On Nov. 15, Caillier resigned after 15 years as chief. He goes to trial on state charges in March. ' R. Reese Fuller
REDUCED TARIFF MONEY COMING
Even though the future of the Byrd Amendment is in question, Louisiana crawfish processors stand to collectively reap about $2.1 million at the end of the year from tariffs collected on their Chinese counterparts. About 27 processors in the state will benefit from the 2005 collections. And while the award is being welcomed with open arms, Commissioner of Agriculture and Forestry Bob Odom says it seems a bit short. "It's a nice Christmas present for the processors, but unfortunately, it's a lot less than what should have been collected," Odom says.
In recent years, the processors, who filed an anti-dumping petition against the Chinese in 1996, have been eligible for amounts ranging from $7.4 million to $9 million. The U.S. House of Representatives voted last month to repeal the Byrd Amendment, which triggers payments to companies that petition and support anti-dumping actions. Dumping is an illegal act in which a foreign product is sold below the cost of production.

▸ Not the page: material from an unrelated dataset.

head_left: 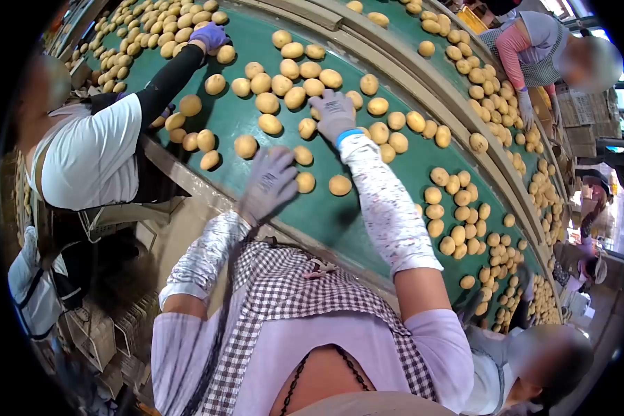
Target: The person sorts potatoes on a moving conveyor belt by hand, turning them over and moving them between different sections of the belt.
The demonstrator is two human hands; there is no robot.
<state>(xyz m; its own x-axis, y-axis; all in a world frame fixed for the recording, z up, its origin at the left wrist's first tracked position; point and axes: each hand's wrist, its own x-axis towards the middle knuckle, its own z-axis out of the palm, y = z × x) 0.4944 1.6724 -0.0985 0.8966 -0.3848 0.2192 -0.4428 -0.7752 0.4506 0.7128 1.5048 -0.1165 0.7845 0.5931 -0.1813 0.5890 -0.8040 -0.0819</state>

As to why the 2005 tally is lower than usual, Odom says the federal government isn't doing its job. "The amount is definitely a letdown from what they've received in the past, and I've been told that uncollected duties total more than $32 million this year," he says. The legislation to repeal the Byrd Amendment is now pending a House-Senate conference committee hearing. ' Jeremy Alford
STORM GROCERY SHOPPING AND NAPPING
The more than 100,000 pages of e-mails and documents released to Congress earlier this month are providing plenty of fodder for critics of Gov. Kathleen Blanco's response to Katrina. The recently released documents also reveal a few punchy remarks made by our public officials.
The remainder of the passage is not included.